--- Problem ---
Pull every line with "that" from the data.

--- Data section ---

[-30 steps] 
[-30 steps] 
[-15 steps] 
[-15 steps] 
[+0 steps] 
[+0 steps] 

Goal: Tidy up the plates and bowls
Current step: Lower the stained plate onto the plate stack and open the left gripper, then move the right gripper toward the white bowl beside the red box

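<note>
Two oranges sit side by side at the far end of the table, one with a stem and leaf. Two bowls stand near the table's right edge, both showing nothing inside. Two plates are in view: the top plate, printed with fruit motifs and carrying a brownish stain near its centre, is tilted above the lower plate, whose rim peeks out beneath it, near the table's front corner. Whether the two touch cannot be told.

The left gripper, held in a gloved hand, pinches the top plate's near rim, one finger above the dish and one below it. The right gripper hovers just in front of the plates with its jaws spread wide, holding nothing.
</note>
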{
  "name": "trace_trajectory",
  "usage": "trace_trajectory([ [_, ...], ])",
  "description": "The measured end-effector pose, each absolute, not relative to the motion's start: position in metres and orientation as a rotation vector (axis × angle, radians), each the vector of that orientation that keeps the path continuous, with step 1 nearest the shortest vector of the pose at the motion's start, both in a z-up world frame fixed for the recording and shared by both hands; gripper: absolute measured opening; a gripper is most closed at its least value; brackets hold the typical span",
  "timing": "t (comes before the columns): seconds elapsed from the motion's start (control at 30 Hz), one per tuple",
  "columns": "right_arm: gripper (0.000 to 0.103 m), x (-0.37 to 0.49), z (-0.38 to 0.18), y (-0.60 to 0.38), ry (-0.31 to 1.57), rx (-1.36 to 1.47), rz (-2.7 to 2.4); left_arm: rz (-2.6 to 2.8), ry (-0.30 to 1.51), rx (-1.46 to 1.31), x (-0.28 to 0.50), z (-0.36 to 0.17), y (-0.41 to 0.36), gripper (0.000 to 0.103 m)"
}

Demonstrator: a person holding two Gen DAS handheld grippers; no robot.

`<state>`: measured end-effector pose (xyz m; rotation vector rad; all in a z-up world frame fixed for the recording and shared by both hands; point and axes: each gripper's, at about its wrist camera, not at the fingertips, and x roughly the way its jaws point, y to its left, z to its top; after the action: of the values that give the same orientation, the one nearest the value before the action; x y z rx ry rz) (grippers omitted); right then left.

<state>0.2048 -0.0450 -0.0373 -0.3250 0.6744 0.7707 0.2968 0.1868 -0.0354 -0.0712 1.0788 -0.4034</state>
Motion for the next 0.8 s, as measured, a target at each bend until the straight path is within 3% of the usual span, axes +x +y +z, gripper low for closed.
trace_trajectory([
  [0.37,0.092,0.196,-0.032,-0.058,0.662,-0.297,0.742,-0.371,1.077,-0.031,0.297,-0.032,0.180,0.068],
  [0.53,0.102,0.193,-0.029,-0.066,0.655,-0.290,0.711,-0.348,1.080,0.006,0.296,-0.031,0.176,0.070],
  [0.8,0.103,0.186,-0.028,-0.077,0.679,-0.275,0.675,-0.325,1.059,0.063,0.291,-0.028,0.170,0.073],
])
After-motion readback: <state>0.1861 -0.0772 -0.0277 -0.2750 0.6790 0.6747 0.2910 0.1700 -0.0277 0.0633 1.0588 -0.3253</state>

--- Result of this task ---
  "description": "The measured end-effector pose, each absolute, not relative to the motion's start: position in metres and orientation as a rotation vector (axis × angle, radians), each the vector of that orientation that keeps the path continuous, with step 1 nearest the shortest vector of the pose at the motion's start, both in a z-up world frame fixed for the recording and shared by both hands; gripper: absolute measured opening; a gripper is most closed at its least value; brackets hold the typical span",
`<state>`: measured end-effector pose (xyz m; rotation vector rad; all in a z-up world frame fixed for the recording and shared by both hands; point and axes: each gripper's, at about its wrist camera, not at the fingertips, and x roughly the way its jaws point, y to its left, z to its top; after the action: of the values that give the same orientation, the one nearest the value before the action; x y z rx ry rz) (grippers omitted); right then left.

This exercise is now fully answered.